» Your assignment
Only lines containing the string "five" belong in the answer; copy all of them from the entries.

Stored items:
::::::
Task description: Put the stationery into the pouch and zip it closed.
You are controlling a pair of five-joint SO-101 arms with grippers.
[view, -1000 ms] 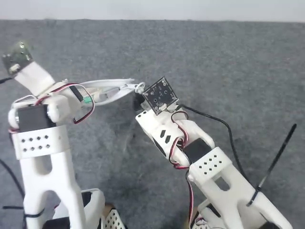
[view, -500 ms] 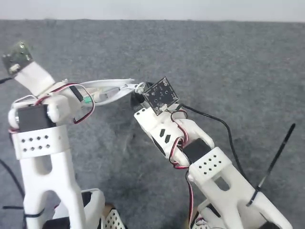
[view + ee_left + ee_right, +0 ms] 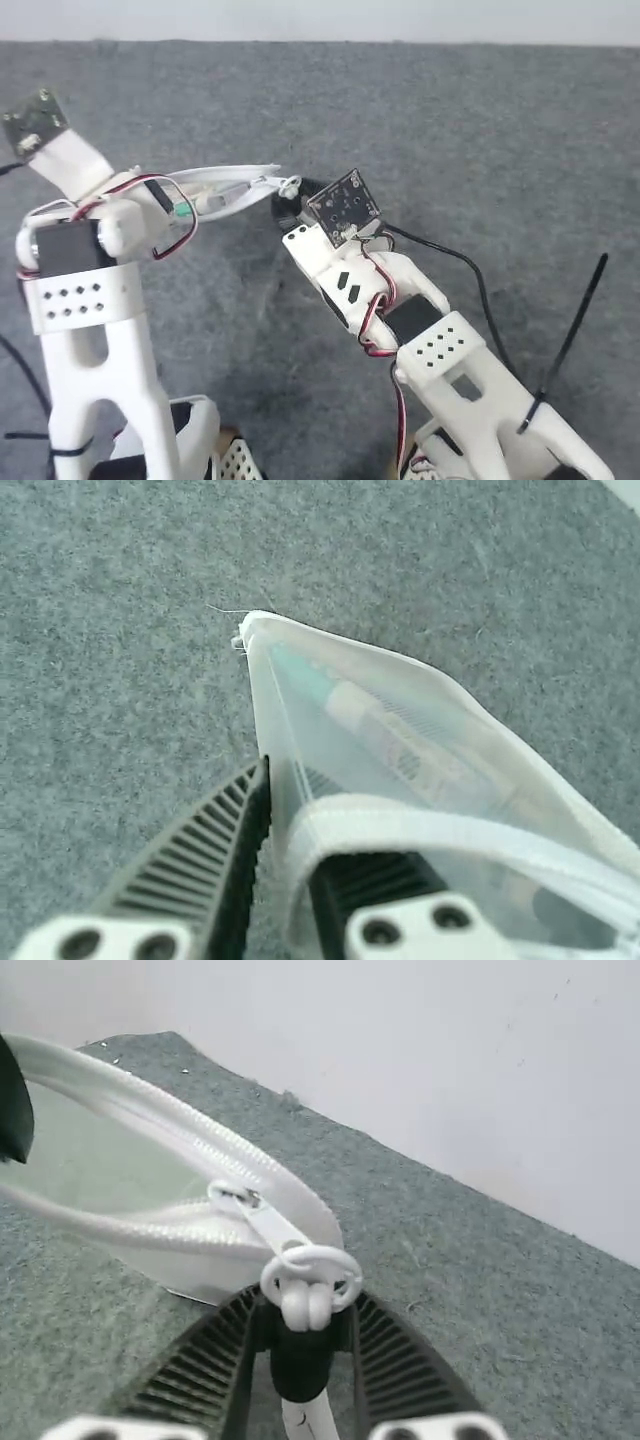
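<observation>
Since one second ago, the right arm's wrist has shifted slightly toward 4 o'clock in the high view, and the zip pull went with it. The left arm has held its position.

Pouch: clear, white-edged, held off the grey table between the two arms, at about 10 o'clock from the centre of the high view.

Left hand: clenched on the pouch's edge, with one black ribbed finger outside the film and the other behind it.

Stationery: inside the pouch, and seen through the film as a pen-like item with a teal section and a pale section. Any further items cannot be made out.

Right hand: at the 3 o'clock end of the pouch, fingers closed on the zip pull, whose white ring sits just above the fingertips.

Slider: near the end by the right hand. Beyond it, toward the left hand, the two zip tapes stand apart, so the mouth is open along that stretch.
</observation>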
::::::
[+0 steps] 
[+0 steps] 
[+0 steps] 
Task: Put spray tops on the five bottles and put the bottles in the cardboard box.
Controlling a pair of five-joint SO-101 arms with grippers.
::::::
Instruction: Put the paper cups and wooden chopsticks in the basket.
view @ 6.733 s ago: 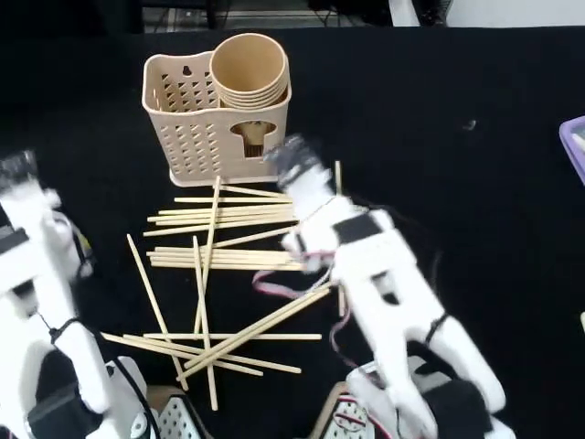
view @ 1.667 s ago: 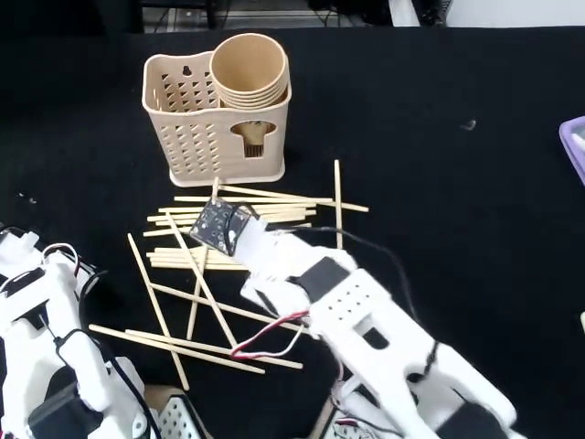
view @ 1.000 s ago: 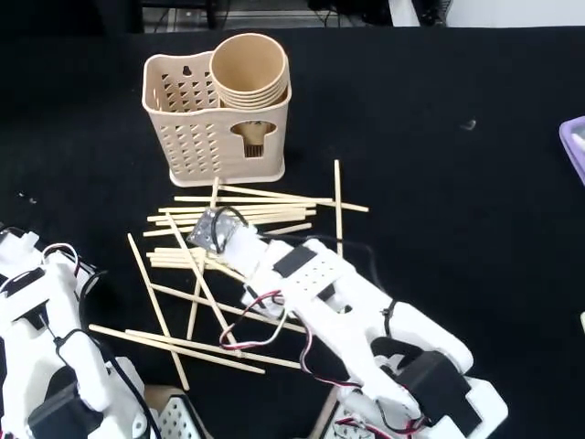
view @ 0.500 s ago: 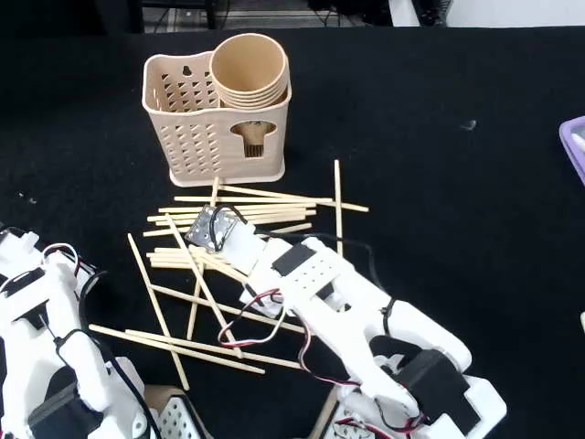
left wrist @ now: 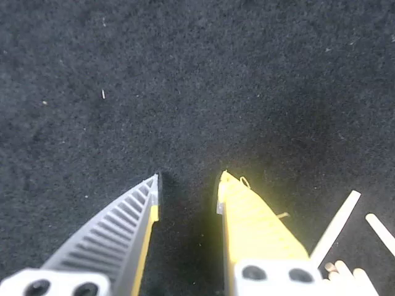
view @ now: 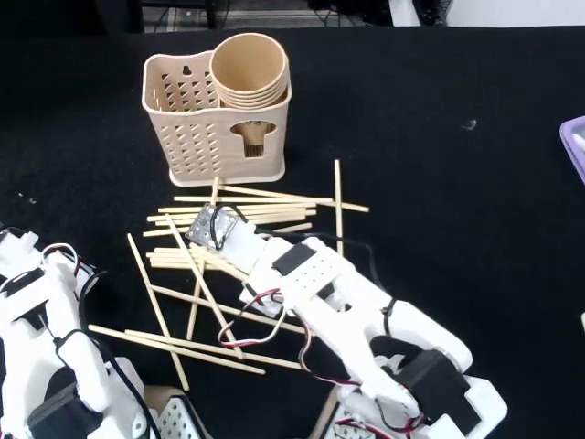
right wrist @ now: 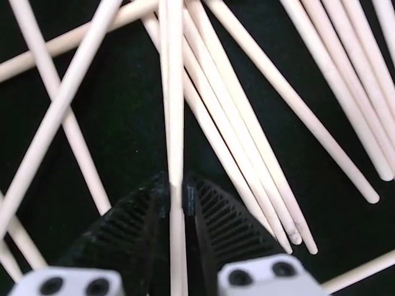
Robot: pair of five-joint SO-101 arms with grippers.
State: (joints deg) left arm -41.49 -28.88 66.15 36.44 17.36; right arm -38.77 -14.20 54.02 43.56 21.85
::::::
» Exercise response
You are controlling a pair of five-joint SO-101 arms with grippers.
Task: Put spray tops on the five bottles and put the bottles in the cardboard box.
Controlling a pair of five-joint SO-101 arms with grippers.
Robot: pair of five-joint SO-101 arms with grippers.

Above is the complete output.